╭─ SOURCE DATA
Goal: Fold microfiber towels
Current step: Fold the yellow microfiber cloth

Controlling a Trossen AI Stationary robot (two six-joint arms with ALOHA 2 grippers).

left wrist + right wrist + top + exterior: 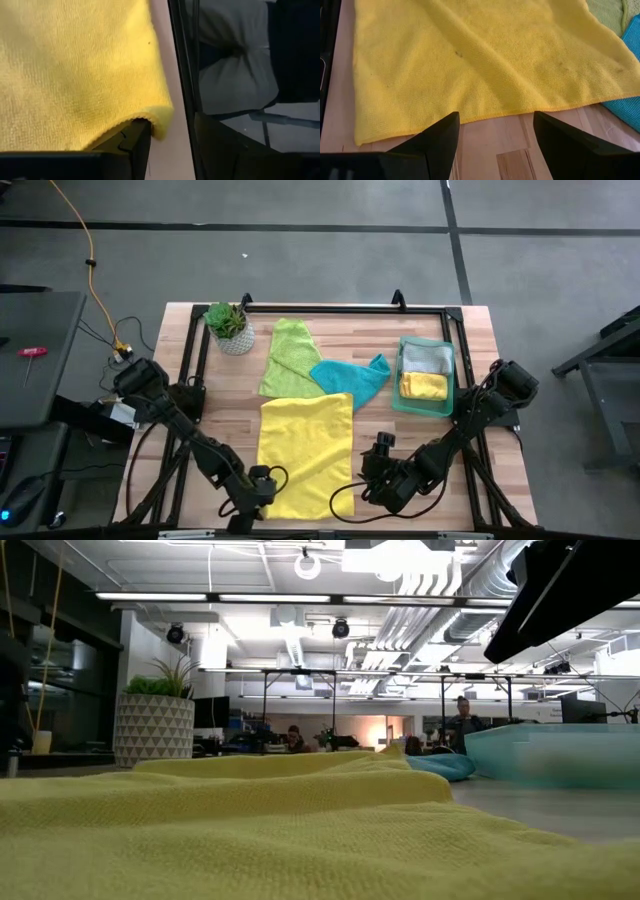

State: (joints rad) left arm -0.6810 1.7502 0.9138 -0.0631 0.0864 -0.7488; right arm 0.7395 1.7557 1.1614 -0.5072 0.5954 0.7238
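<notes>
The left pincer (262, 492) sits at the near left corner of the yellow towel (305, 455), its jaws partly open with the corner lying over one finger; it should pinch only that corner before lifting. The right pincer (372, 480) waits wide open just beside the right edge. Farther back lie the green towel (289, 358) and blue towel (350, 375).

We see both arms stretched low toward the near edge. Our left gripper (262, 488) sits partly spread, while our right gripper (365, 485) has its fingers (437, 140) wide apart.
</notes>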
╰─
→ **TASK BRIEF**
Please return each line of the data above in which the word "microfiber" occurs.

→ **ANSWER SECTION**
Goal: Fold microfiber towels
Current step: Fold the yellow microfiber cloth

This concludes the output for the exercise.